(Items from a data source)
-*-*-
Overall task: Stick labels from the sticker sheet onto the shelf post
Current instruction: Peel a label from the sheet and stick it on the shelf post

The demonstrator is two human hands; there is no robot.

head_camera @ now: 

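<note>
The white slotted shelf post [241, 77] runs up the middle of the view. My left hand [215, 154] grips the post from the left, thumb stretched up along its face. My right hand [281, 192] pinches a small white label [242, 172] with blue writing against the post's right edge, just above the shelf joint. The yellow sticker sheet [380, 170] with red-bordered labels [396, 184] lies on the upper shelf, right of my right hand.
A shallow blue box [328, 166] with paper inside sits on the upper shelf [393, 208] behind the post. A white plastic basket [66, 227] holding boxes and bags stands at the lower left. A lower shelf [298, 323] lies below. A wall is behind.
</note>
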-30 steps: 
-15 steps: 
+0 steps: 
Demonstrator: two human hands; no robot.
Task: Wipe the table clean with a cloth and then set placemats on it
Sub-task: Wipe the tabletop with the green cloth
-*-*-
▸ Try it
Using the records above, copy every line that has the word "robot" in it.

▸ Response area
The demonstrator is two human hands; there is no robot.
Demonstrator: two human hands; no robot.

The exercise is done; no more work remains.